Rapportando tali principi al caso di specie, rileva il Collegio che l’omessa dichiarazione delle diverse esclusioni indicate in ricorso - non contestate nella loro oggettività né dal RTI controinteressato né dalla stazione appaltante, che nelle proprie difese ne hanno eccepito esclusivamente l’irrilevanza ai fini in esame, sostenendo che in relazione ad esse non sarebbe ipotizzabile alcun obbligo dichiarativo - ha impedito all’ENEA di svolgere le valutazioni di propria competenza in ordine alla idoneità, o meno, delle stesse a costituire indice di inaffidabilità dell’operatore economico.

Deve essere sul punto altresì evidenziato che la citata decisione della Plenaria ha puntualizzato che “qualora sia mancata, una simile valutazione non può essere rimessa al giudice amministrativo. Osta a ciò, nel caso in cui tale valutazione sia mancata, il principio di separazione dei poteri, che in sede processuale trova emersione nel divieto sancito dall'art. 34, comma 2, del codice del processo amministrativo (secondo cui il giudice non può pronunciare “con riferimento a poteri amministrativi non ancora esercitati”). Laddove invece svolta, operano per essa i consolidati limiti del sindacato di legittimità rispetto a valutazioni di carattere discrezionale in cui l'amministrazione sola è chiamata a fissare "il punto di rottura dell'affidamento nel pregresso e/o futuro contraente”.

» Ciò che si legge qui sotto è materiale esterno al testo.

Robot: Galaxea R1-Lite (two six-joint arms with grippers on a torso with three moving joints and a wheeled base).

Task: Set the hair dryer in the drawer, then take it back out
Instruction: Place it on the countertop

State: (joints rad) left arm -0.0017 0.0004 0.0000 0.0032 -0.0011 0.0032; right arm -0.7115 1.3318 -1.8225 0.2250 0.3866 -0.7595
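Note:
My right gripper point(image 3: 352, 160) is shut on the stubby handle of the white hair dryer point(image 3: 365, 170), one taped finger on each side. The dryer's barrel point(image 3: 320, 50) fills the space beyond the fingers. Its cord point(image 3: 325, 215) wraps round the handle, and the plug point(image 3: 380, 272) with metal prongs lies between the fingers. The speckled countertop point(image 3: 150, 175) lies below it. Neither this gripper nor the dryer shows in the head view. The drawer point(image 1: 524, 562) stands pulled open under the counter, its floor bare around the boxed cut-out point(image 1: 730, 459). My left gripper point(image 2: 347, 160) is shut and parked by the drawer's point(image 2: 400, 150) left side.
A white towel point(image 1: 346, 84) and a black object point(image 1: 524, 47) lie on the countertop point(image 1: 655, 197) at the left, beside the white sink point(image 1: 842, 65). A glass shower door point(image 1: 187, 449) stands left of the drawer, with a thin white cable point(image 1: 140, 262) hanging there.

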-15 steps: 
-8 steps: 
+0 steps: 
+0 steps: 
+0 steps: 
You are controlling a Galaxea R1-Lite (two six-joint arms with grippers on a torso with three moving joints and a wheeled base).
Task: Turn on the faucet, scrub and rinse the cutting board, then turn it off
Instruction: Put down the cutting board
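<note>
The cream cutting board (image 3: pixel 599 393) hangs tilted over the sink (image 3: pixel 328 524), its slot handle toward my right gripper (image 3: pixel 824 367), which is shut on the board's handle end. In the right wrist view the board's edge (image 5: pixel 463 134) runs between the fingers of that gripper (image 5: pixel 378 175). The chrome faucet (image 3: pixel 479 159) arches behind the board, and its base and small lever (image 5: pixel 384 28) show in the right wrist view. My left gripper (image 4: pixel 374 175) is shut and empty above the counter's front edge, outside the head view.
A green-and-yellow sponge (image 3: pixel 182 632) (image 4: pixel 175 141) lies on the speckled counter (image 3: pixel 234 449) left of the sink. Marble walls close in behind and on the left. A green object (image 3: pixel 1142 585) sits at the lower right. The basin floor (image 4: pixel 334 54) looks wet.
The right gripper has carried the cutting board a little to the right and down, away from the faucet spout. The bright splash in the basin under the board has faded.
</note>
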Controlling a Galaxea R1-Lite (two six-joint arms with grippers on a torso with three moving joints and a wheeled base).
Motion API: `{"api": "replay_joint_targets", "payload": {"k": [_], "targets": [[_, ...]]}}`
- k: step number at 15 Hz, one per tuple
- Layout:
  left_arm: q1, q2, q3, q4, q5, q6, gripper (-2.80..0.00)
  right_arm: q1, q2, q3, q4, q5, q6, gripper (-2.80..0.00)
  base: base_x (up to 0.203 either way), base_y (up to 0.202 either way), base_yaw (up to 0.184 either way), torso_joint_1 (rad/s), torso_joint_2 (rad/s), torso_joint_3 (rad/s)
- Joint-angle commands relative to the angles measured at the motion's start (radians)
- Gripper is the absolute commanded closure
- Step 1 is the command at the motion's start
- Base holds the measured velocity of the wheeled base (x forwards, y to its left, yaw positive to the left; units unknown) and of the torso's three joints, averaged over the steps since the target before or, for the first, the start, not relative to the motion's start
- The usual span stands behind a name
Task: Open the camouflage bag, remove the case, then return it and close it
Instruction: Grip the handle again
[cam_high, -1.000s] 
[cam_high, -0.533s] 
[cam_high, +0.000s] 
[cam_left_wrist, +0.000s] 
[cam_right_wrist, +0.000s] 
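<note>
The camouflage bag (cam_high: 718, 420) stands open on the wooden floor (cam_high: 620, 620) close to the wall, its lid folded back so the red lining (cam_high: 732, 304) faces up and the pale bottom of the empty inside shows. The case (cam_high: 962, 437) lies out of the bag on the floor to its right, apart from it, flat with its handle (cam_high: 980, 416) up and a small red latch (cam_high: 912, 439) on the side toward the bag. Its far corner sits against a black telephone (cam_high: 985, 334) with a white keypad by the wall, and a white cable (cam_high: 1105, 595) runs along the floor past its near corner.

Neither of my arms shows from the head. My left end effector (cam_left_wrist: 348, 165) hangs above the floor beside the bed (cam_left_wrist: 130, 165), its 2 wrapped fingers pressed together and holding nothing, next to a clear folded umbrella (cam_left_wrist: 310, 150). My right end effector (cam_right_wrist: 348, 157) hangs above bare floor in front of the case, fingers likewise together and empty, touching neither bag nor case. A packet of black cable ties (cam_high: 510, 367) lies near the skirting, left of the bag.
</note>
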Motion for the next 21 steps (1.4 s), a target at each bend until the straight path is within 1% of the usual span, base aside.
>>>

Il mancato esercizio dei poteri valutativi della stazione appaltante in ordine alla rilevanza, ai fini della affidabilità dell’operatore economico, delle vicende in forza delle quali i precedenti provvedimenti espulsivi sono stati emanati evidenzia, pertanto, la fondatezza del motivo all’esame con cui si deduce la violazione del più volte citato art. 80 comma 5 lett c-bis) del d.lgs. 50/2016, nella parte in cui prevede quale causa di esclusione l’omissione delle “informazioni dovute ai fini del corretto svolgimento della procedura di selezione”, non potendo come detto il Collegio sostituirsi all’amministrazione nella valutazione in argomento, stante il divieto scolpito dall’art. 34 comma 2 del c.p.a.

A tale rilievo consegue altresì la necessità di procedere allo scrutinio del ricorso incidentale, essendo lo stesso potenzialmente paralizzante dell’interesse sotteso al ricorso principale.